-- The data --
******************************

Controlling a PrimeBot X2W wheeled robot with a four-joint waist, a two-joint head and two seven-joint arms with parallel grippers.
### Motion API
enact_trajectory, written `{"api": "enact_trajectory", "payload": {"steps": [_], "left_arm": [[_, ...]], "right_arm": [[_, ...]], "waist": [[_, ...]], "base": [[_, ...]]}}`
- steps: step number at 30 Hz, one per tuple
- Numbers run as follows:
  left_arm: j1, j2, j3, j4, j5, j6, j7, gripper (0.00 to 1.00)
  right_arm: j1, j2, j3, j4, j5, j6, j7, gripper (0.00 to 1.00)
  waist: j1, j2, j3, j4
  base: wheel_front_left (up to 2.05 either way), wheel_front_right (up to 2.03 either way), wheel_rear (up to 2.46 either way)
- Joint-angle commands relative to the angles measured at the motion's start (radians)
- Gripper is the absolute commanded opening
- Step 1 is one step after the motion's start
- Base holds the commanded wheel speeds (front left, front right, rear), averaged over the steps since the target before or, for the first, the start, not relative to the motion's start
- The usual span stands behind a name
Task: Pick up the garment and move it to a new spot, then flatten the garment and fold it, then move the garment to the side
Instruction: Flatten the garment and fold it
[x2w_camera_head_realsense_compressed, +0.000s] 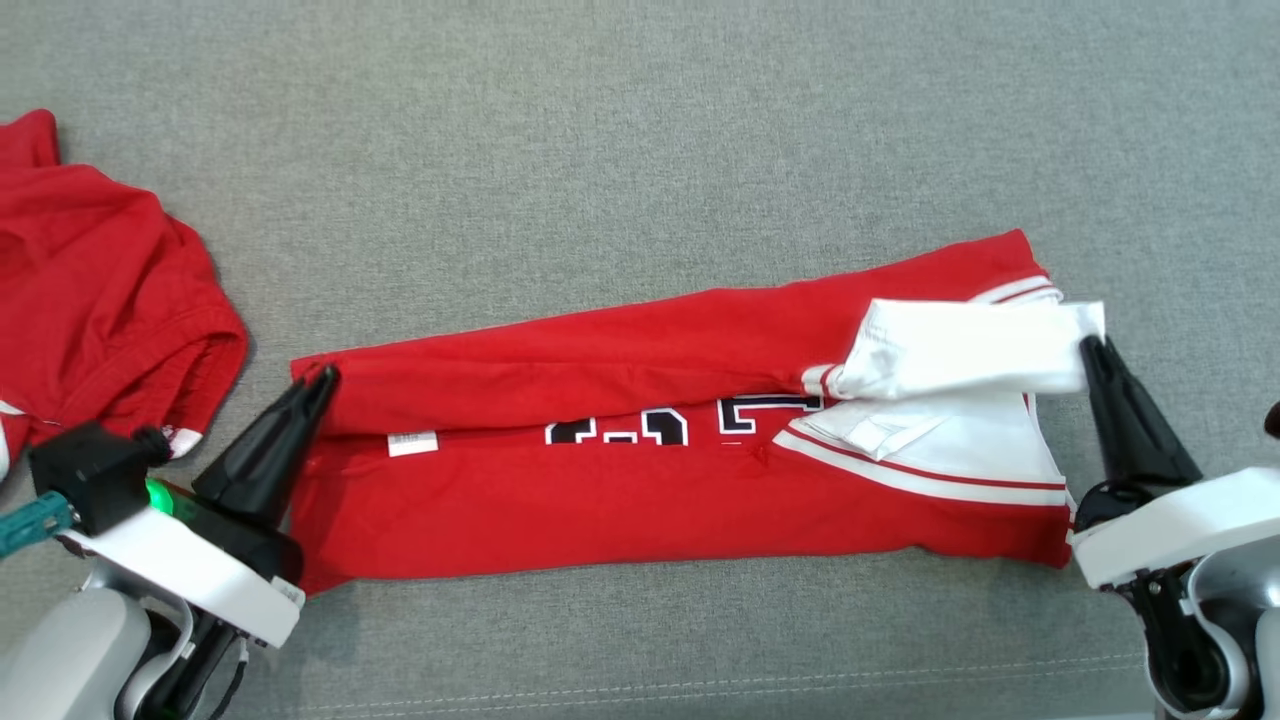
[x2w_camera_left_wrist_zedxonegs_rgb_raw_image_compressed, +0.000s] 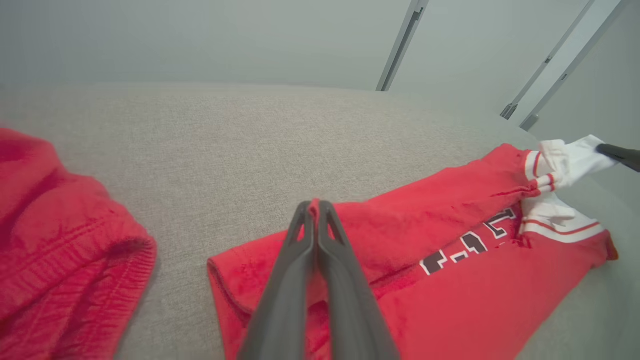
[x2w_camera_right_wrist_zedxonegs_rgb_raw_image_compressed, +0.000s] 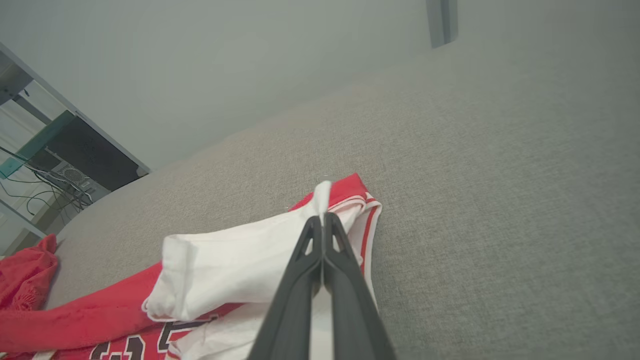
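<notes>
Jaws of the left gripper (x2w_camera_head_realsense_compressed: 322, 375) are pressed together on a soft red hem corner of the garment (x2w_camera_head_realsense_compressed: 620, 500), which lies as a long folded band on the grey woven surface (x2w_camera_head_realsense_compressed: 640, 130). The right gripper (x2w_camera_head_realsense_compressed: 1088, 345) is clamped on its smooth white sleeve (x2w_camera_head_realsense_compressed: 960, 350). Farther left sits a rumpled red cloth (x2w_camera_head_realsense_compressed: 90, 290), perhaps a knitted one.

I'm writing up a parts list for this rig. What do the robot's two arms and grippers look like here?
The left gripper and right gripper each have two long, dark, tapering fingers on a white wrist housing, with a pale grey rounded forearm behind. The left wrist carries a black box, a green light and a teal piece. Black cables run by both wrists.
</notes>
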Motion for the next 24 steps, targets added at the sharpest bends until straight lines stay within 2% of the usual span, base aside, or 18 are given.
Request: {"api": "enact_trajectory", "payload": {"steps": [1, 9, 10, 11, 12, 13, 24], "left_arm": [[-0.005, 0.046, 0.034, -0.012, -0.008, 0.000, -0.006, 0.00], [0.032, 0.051, -0.044, 0.039, -0.052, 0.000, -0.006, 0.00], [0.033, 0.049, -0.051, 0.047, -0.055, 0.000, -0.006, 0.00], [0.035, 0.043, -0.062, 0.063, -0.055, 0.000, -0.006, 0.18], [0.036, 0.040, -0.063, 0.071, -0.052, 0.000, -0.006, 0.69], [0.037, 0.035, -0.062, 0.081, -0.047, 0.000, -0.006, 1.00], [0.094, -0.087, 0.101, 0.165, 0.076, 0.000, -0.006, 1.00]], "right_arm": [[0.008, -0.009, 0.026, -0.015, 0.009, 0.003, -0.010, 0.00], [0.025, -0.009, 0.046, 0.108, 0.024, 0.003, -0.040, 0.00], [0.026, -0.009, 0.043, 0.124, 0.024, 0.003, -0.041, 0.09], [0.025, -0.009, 0.026, 0.154, 0.011, 0.003, -0.048, 0.91], [0.024, -0.009, 0.017, 0.167, 0.005, 0.003, -0.052, 1.00], [0.022, -0.009, 0.011, 0.178, -0.002, 0.003, -0.055, 1.00], [0.004, -0.009, -0.027, 0.240, -0.103, 0.003, -0.166, 1.00]], "waist": [[0.0000, 0.0000, -0.010, 0.005], [0.0000, 0.0000, -0.050, 0.023], [0.0000, 0.0000, -0.054, 0.024], [0.0000, 0.0000, -0.061, 0.026], [0.0000, 0.0000, -0.065, 0.027], [0.0000, 0.0000, -0.071, 0.029], [0.0000, 0.0000, -0.139, 0.040]], "base": [[0.00, 0.00, 0.00], [0.00, 0.00, 0.00], [0.00, 0.00, 0.00], [0.00, 0.00, 0.00], [0.00, 0.00, 0.00], [0.00, 0.00, 0.00], [0.00, 0.00, 0.00]]}}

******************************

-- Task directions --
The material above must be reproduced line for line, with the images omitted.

-- Result --
Controlling a PrimeBot X2W wheeled robot with a four-joint waist, a two-joint head and two seven-joint arms with parallel grippers.
### Motion API
enact_trajectory, written `{"api": "enact_trajectory", "payload": {"steps": [_], "left_arm": [[_, ...]], "right_arm": [[_, ...]], "waist": [[_, ...]], "base": [[_, ...]]}}`
- steps: step number at 30 Hz, one per tuple
- Numbers run as follows:
  left_arm: j1, j2, j3, j4, j5, j6, j7, gripper (0.00 to 1.00)
  right_arm: j1, j2, j3, j4, j5, j6, j7, gripper (0.00 to 1.00)
  waist: j1, j2, j3, j4
  base: wheel_front_left (up to 2.05 either way), wheel_front_right (up to 2.03 either way), wheel_rear (up to 2.46 either way)
- Joint-angle commands relative to the angles measured at the motion's start (radians)
- Gripper is the absolute commanded opening
- Step 1 is one step after the motion's start
- Base holds the commanded wheel speeds (front left, front right, rear), averaged over the steps since the target before or, for the first, the start, not relative to the motion's start
- The usual span stands behind a name
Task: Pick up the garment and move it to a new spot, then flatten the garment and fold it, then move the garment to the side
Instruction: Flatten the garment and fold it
[x2w_camera_head_realsense_compressed, +0.000s] 
[x2w_camera_left_wrist_zedxonegs_rgb_raw_image_compressed, +0.000s] 
[x2w_camera_right_wrist_zedxonegs_rgb_raw_image_compressed, +0.000s] 
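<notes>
Jaws of the left gripper (x2w_camera_head_realsense_compressed: 322, 375) are pressed together on a soft red hem corner of the garment (x2w_camera_head_realsense_compressed: 620, 500), which lies as a long folded band on the grey woven surface (x2w_camera_head_realsense_compressed: 640, 130). The right gripper (x2w_camera_head_realsense_compressed: 1088, 345) is clamped on its smooth white sleeve (x2w_camera_head_realsense_compressed: 960, 350). Farther left sits a rumpled red cloth (x2w_camera_head_realsense_compressed: 90, 290), perhaps a knitted one.

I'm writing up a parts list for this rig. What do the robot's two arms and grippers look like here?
The left gripper and right gripper each have two long, dark, tapering fingers on a white wrist housing, with a pale grey rounded forearm behind. The left wrist carries a black box, a green light and a teal piece. Black cables run by both wrists.
</notes>
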Motion for the next 24 steps, targets added at the sharpest bends until straight lines stay within 2% of the usual span, base aside, or 18 are given.
Request: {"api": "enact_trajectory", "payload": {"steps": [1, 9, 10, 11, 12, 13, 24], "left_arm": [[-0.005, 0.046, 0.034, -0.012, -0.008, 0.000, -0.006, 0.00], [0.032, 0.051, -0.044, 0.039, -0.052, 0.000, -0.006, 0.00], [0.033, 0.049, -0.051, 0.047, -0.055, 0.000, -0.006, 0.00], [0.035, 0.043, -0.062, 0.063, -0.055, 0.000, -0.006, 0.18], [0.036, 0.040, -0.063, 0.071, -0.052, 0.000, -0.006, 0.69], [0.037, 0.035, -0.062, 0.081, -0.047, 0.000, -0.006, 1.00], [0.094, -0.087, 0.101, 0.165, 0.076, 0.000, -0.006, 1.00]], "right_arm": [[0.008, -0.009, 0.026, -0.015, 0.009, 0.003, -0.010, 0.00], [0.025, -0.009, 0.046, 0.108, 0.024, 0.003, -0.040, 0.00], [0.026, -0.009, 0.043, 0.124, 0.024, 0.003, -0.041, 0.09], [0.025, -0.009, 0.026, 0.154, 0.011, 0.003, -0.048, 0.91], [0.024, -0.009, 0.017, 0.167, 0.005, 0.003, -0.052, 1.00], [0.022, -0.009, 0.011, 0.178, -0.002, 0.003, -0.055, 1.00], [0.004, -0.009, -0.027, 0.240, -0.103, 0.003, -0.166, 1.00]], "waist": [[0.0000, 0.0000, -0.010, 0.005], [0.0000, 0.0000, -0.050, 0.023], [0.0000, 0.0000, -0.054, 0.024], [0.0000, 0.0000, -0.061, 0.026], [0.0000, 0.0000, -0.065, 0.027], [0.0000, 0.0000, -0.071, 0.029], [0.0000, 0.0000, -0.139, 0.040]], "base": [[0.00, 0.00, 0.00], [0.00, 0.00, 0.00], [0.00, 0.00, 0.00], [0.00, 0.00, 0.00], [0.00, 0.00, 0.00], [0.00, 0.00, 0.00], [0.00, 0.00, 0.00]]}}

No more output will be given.